> Task objective: In the records below, begin at the line containing "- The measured" and end at the line containing "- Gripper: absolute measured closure"; quote every line in that span exactly, including both boundary lines, and no others.

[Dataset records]
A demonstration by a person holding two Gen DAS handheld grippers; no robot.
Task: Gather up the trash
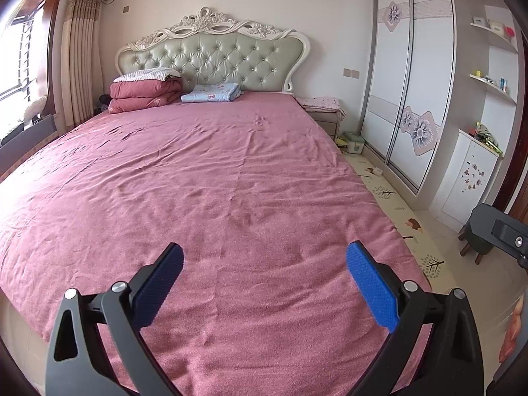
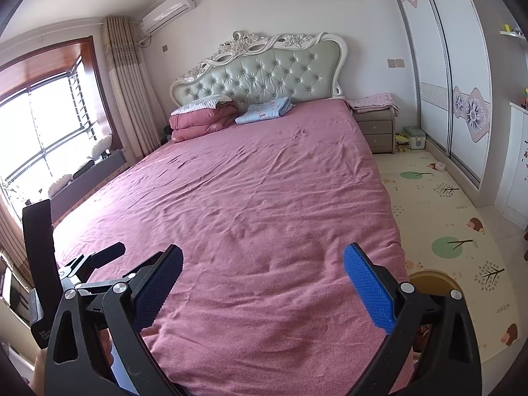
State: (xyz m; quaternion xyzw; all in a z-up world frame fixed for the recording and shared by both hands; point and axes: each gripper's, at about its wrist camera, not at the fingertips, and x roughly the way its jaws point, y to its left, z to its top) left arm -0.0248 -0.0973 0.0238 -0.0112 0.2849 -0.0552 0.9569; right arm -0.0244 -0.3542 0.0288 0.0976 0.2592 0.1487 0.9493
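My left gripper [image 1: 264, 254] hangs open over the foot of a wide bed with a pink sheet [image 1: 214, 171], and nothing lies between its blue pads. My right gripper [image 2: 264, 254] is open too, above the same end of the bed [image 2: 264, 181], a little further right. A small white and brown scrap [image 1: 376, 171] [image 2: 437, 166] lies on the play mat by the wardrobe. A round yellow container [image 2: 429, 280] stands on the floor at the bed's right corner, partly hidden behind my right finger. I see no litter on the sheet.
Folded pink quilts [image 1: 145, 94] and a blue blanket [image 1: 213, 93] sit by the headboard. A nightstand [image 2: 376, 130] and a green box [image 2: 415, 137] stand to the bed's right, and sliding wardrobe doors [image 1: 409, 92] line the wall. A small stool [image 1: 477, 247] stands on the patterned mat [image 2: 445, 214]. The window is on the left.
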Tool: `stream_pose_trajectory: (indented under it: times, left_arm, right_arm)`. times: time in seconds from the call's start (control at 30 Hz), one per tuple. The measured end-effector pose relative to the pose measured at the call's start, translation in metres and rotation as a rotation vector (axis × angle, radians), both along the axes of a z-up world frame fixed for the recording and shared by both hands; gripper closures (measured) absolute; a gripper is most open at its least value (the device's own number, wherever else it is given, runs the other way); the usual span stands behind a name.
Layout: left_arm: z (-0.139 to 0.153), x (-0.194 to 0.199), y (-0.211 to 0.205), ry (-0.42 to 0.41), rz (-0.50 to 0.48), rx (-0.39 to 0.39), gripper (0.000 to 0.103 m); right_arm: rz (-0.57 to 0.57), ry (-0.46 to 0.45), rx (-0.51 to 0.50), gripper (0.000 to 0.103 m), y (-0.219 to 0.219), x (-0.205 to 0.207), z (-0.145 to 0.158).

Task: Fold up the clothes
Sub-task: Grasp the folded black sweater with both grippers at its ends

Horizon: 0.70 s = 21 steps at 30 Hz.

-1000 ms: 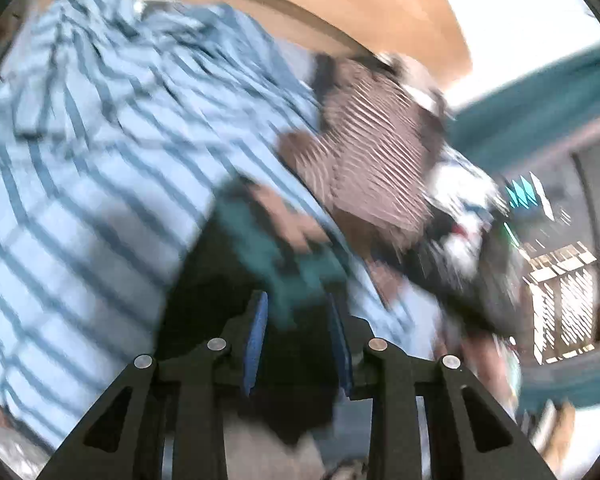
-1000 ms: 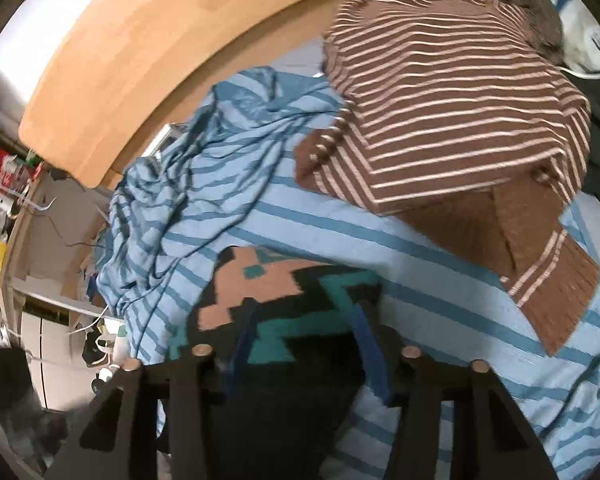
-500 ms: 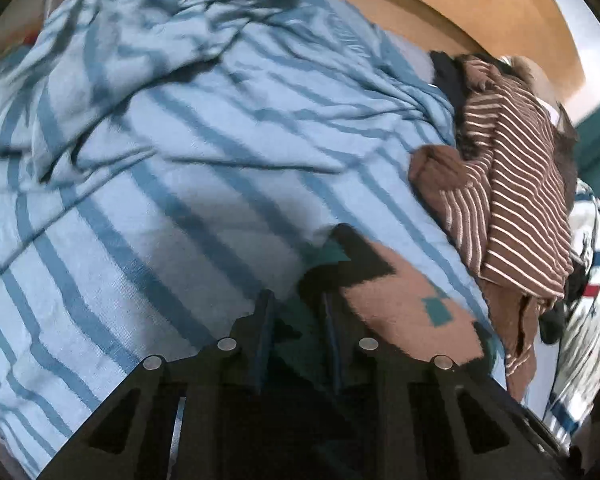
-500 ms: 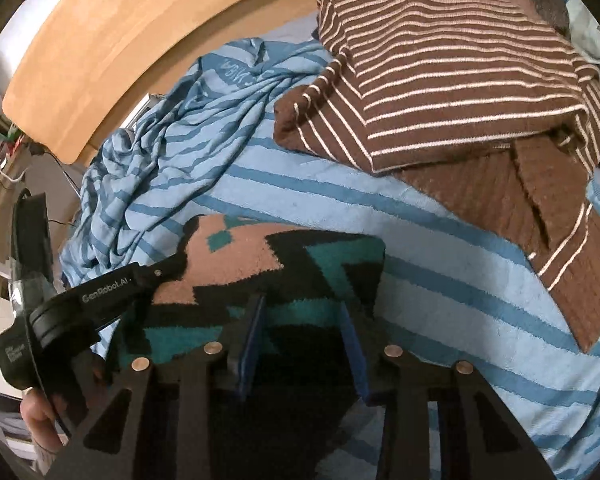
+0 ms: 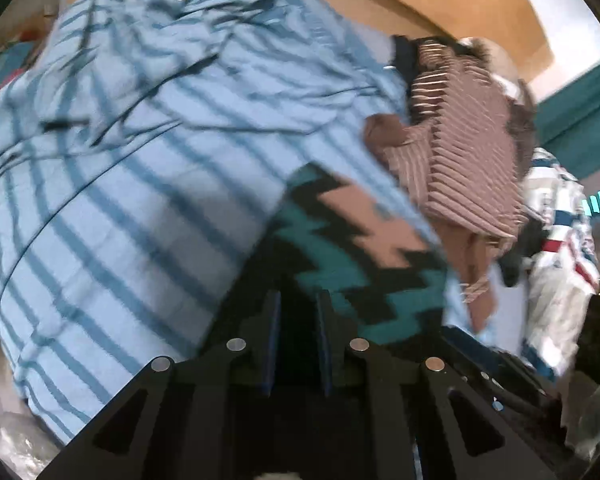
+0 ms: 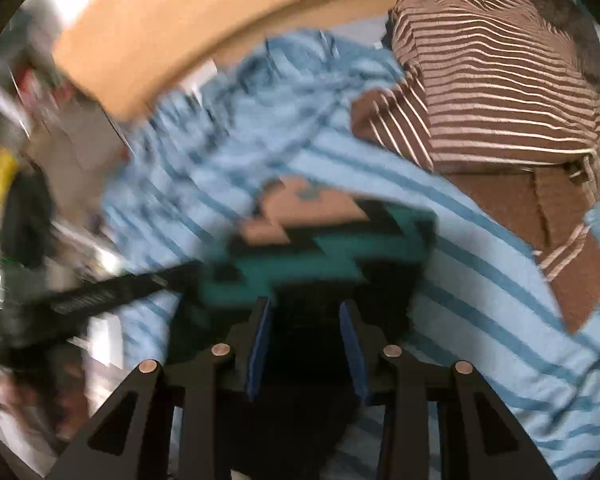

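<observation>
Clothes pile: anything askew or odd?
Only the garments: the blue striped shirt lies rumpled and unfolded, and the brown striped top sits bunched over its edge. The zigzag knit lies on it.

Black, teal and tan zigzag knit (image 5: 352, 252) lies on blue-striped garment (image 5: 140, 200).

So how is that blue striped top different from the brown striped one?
The blue striped top is pale with wide-spaced darker blue stripes; the brown striped top is dark with thin, close cream stripes. The blue one lies spread out and rumpled at its far side; the brown one sits bunched in a heap, partly overlapping the blue. Both are striped and unfolded.
</observation>
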<state>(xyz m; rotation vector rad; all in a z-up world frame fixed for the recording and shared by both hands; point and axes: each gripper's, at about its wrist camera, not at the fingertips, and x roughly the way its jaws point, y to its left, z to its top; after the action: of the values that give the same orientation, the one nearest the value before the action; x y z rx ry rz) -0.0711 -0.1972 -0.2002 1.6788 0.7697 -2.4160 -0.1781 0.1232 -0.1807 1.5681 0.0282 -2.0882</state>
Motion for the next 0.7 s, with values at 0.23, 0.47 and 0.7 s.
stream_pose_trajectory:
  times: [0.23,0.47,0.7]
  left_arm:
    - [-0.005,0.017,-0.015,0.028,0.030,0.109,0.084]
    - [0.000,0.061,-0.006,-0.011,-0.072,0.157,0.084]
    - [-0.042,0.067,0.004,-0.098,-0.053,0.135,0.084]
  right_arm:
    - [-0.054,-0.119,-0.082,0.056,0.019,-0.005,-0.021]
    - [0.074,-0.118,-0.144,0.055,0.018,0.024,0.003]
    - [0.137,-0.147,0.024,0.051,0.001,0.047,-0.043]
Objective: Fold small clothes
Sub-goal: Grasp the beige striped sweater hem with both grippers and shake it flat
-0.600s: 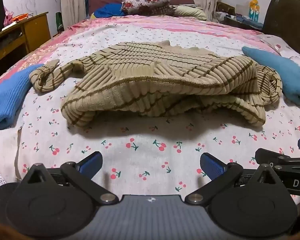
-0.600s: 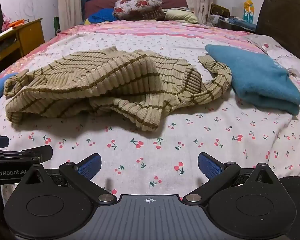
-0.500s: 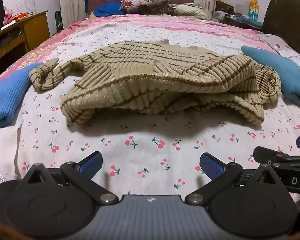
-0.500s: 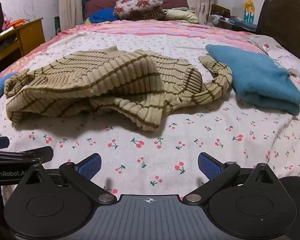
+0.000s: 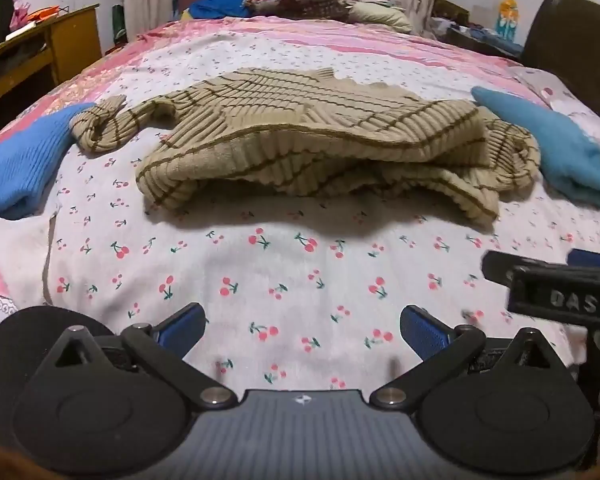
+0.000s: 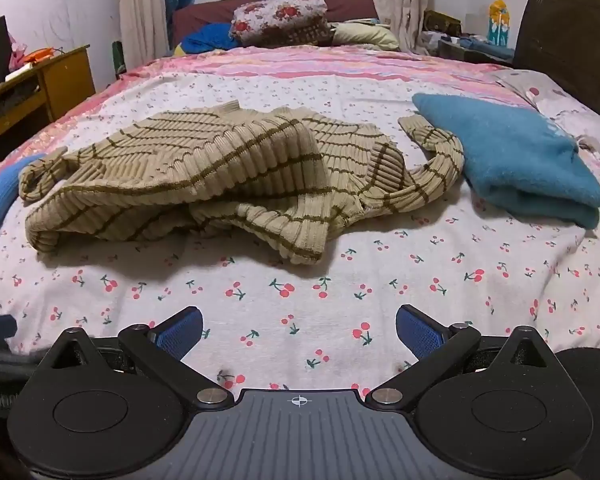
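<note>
Two blue garments [image 6: 512, 160] [image 5: 16, 160] already lie folded; one beige striped sweater [image 6: 204, 176] sprawls crumpled mid-bed between them (untouched), with left gripper [image 5: 300, 326] and right gripper [image 6: 299, 330] jaws spread wide, empty.
</note>
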### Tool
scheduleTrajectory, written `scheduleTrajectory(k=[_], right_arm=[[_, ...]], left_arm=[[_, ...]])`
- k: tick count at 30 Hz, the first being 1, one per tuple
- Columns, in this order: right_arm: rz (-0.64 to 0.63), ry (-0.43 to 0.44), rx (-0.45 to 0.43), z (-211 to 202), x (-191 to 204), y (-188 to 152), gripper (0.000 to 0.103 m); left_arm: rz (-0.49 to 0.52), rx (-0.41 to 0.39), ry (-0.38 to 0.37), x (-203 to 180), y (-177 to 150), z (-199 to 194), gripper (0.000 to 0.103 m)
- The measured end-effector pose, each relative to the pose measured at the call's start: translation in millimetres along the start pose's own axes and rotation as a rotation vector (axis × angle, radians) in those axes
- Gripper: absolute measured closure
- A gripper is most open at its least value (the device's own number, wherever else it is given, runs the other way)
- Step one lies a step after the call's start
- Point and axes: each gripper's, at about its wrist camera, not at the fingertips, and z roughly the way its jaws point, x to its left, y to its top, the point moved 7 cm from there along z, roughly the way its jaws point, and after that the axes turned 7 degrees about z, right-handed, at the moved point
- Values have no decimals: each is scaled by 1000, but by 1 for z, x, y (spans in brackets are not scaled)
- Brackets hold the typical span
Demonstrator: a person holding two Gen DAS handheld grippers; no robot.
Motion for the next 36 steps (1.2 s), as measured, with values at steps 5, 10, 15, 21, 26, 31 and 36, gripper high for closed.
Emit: scheduleTrajectory(k=[5,10,15,21,26,31,36], right_arm=[[7,5,-8,-3,-1,1,0],[9,8,-11,-6,-1,1,0],[17,10,-15,-8,-3,3,0],[6,17,-17,-7,-2,7,0],[-4,22,-15,-6,1,20,0],[6,48,16,-4,7,40,0],[-15,50,-14,-3,15,69,0]], left_arm=[[0,-66,21,1,4,-16,0],[8,-53,23,1,2,-17,0],[11,-57,42,4,5,-15,0],[25,-88,85,17,23,-13,0],[73,-93,115,21,46,-9,0],[123,-73,127,21,69,0,0],[123,-79,129,26,97,7,0]])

> Response box:
- The measured end-effector pose, each relative to the pose measured at the call's start: translation in millimetres along the start pose's own axes and rotation as a rotation vector (axis × angle, radians) in those axes
- Gripper: absolute measured closure

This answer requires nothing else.